Under the insurance program, which dates back to the Great Depression and the Dust Bowl of the 1930s, the government pays 60 percent of the premium for coverage. The farmer pays the rest. Though policies are offered by private insurers, the government reinsures them against their losses and helps fund their annual operating costs.
Environmental groups complain that the government-subsidized insurance has encouraged corn farmers to take risks and till lands they otherwise would not. They say that, in turn, destroys areas critical for both wildlife and livestock struggling to find grazing places that aren’t parched.
More than 23 million acres of American grass and wetlands were plowed under for cash crops like corn and soybean from 2008 to 2011, according to a report released last Monday by the Environmental Working Group. Land losses were greatest in counties that received the largest amount of crop insurance subsidies, the study said.
“That’s equivalent to plowing the entire state of Indiana or 31 Yosemites,” said Scott Faber, the group’s vice president for government affairs. “It’s a huge impact to take an area the size of Indiana and cover it from one end to the other in fertilizer.”
Most of the newly tilled acres are in the Great Plains and the Upper Midwest, which have been hit hard by the drought.
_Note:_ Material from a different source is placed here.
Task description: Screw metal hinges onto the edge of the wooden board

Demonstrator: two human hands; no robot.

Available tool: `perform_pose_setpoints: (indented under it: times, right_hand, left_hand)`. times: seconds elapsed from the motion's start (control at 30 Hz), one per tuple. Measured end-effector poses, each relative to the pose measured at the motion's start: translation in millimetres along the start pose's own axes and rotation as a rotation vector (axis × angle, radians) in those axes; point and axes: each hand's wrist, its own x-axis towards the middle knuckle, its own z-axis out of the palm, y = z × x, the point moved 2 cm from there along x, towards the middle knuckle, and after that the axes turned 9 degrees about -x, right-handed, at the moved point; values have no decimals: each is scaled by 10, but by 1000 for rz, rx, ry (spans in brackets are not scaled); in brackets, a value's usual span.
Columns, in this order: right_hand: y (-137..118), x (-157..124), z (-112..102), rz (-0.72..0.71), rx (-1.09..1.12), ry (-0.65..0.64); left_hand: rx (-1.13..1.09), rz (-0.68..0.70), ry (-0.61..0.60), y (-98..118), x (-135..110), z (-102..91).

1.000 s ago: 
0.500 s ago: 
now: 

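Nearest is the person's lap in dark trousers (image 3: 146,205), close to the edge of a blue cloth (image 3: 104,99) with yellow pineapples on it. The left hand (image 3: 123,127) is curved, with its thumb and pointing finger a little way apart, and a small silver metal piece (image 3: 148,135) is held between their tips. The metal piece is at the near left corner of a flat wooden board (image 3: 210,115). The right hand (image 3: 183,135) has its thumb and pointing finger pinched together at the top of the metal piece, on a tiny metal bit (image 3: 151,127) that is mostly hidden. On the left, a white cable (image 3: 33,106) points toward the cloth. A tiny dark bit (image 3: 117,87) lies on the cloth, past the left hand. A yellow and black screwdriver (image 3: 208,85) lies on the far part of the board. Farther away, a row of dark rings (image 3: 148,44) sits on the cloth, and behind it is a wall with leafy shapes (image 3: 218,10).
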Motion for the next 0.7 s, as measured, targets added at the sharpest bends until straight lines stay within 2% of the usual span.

In many cases, livestock producers, with no government-subsidized insurance like crop farmers, are shelling out for expensive corn and hay to feed their animals because they can’t find new pastures for grazing.
“I don’t want to underemphasize that crop farmers will face problems,” said Purdue Extension agricultural economist Christopher Hurt. “But the crop sector has a lot of compensation potential right now that the livestock sector just never sees.”